Without omitting anything, copy the data exactly.

********

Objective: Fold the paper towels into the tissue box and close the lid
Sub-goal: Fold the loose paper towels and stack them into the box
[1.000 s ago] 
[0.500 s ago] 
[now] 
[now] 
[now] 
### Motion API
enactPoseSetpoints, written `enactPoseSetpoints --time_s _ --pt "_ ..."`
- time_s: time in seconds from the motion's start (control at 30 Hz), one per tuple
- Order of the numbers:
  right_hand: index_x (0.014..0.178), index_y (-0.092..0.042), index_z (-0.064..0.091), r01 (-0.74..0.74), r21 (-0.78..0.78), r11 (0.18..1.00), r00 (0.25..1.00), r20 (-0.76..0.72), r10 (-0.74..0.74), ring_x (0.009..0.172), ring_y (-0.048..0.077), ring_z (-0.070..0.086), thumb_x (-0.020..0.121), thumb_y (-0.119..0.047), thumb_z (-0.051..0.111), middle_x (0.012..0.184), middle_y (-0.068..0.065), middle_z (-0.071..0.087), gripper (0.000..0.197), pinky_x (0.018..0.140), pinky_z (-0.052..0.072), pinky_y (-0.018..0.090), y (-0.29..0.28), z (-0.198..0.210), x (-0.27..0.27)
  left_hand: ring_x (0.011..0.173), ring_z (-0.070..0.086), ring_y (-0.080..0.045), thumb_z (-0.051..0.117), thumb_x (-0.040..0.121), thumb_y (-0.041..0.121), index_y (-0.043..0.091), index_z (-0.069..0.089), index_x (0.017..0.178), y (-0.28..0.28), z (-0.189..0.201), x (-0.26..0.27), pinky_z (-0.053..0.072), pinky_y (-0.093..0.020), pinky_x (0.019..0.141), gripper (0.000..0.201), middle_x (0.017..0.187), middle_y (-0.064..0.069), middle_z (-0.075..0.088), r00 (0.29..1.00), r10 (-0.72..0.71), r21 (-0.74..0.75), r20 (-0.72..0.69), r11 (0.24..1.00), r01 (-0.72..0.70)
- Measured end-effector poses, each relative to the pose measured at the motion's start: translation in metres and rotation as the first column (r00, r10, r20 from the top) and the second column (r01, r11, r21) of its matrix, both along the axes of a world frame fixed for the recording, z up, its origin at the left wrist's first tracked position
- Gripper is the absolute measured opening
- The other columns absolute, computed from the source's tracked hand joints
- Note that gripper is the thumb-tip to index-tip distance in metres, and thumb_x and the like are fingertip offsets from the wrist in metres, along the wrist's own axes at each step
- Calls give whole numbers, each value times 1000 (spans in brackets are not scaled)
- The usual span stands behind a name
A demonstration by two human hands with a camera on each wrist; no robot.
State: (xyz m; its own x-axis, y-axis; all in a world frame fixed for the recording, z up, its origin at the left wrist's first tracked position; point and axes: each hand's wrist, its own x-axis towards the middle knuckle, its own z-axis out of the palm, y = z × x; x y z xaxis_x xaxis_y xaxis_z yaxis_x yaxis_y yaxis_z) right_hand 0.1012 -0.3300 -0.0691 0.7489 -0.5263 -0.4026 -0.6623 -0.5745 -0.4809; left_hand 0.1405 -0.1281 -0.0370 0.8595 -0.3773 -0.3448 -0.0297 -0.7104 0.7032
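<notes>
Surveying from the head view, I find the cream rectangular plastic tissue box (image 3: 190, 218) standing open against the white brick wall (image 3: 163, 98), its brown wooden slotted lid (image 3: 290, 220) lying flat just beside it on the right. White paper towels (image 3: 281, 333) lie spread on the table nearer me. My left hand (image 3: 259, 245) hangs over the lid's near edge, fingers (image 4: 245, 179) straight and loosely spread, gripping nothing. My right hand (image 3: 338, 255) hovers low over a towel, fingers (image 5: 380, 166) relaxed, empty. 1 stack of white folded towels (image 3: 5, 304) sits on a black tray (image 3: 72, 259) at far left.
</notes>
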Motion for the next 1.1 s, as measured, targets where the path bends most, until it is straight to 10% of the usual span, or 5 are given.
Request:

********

_OUTPUT FOR THIS EXERCISE_
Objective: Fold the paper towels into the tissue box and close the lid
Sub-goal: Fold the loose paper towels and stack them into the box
[1.000 s ago] 
[0.500 s ago] 
[now] 
[now] 
[now] 
### Motion API
enactPoseSetpoints, written `enactPoseSetpoints --time_s _ --pt "_ ..."`
- time_s: time in seconds from the motion's start (control at 30 Hz), one per tuple
- Order of the numbers:
  right_hand: index_x (0.014..0.178), index_y (-0.092..0.042), index_z (-0.064..0.091), r01 (-0.74..0.74), r21 (-0.78..0.78), r11 (0.18..1.00), r00 (0.25..1.00), r20 (-0.76..0.72), r10 (-0.74..0.74), ring_x (0.009..0.172), ring_y (-0.048..0.077), ring_z (-0.070..0.086), thumb_x (-0.020..0.121), thumb_y (-0.119..0.047), thumb_z (-0.051..0.111), middle_x (0.012..0.184), middle_y (-0.068..0.065), middle_z (-0.071..0.087), gripper (0.000..0.197), pinky_x (0.018..0.140), pinky_z (-0.052..0.072), pinky_y (-0.018..0.090), y (-0.29..0.28), z (-0.198..0.210), x (-0.27..0.27)
  left_hand: ring_x (0.011..0.173), ring_z (-0.070..0.086), ring_y (-0.080..0.045), thumb_z (-0.051..0.117), thumb_x (-0.040..0.121), thumb_y (-0.041..0.121), index_y (-0.043..0.091), index_z (-0.069..0.089), index_x (0.017..0.178), y (-0.28..0.28), z (-0.189..0.201), x (-0.26..0.27), pinky_z (-0.053..0.072), pinky_y (-0.093..0.020), pinky_x (0.019..0.141), gripper (0.000..0.201), middle_x (0.017..0.187), middle_y (-0.064..0.069), middle_z (-0.075..0.088), r00 (0.29..1.00), r10 (-0.72..0.71), r21 (-0.74..0.75), r20 (-0.72..0.69), r11 (0.24..1.00), r01 (-0.72..0.70)
- Measured end-effector poses, each relative to the pose measured at the motion's start: translation in metres and rotation as the first column (r00, r10, r20 from the top) and the second column (r01, r11, r21) of its matrix, both along the axes of a world frame fixed for the recording, z up, its origin at the left wrist's first tracked position
- Gripper is the absolute measured opening
- The other columns absolute, computed from the source's tracked hand joints
- Note that gripper is the thumb-tip to index-tip distance in metres, and thumb_x and the like are fingertip offsets from the wrist in metres, along the wrist's own axes at each step
- Calls give whole numbers, each value times 1000 (spans in brackets are not scaled)
- The usual span stands behind a name
A demonstration by two human hands with a camera on each wrist; no robot.
State: (xyz m; its own x-axis, y-axis; all in a world frame fixed for the recording, z up, its origin at the left wrist's first tracked position; point and axes: each hand's wrist, its own x-axis towards the middle knuckle, its own z-axis out of the palm, y = z × x; x y z xaxis_x xaxis_y xaxis_z yaxis_x yaxis_y yaxis_z) right_hand 0.1012 -0.3300 -0.0691 0.7489 -0.5263 -0.4026 -0.6623 -0.5745 -0.4809; left_hand 0.1405 -0.1281 -0.0370 0.8595 -0.3773 -0.3448 -0.0297 -0.7104 0.7032
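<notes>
Surveying from the head view, I find the cream rectangular plastic tissue box (image 3: 190, 218) standing open against the white brick wall (image 3: 163, 98), its brown wooden slotted lid (image 3: 290, 220) lying flat just beside it on the right. White paper towels (image 3: 281, 333) lie spread on the table nearer me. My left hand (image 3: 259, 245) hangs over the lid's near edge, fingers (image 4: 245, 179) straight and loosely spread, gripping nothing. My right hand (image 3: 338, 255) hovers low over a towel, fingers (image 5: 380, 166) relaxed, empty. 1 stack of white folded towels (image 3: 5, 304) sits on a black tray (image 3: 72, 259) at far left.
</notes>
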Motion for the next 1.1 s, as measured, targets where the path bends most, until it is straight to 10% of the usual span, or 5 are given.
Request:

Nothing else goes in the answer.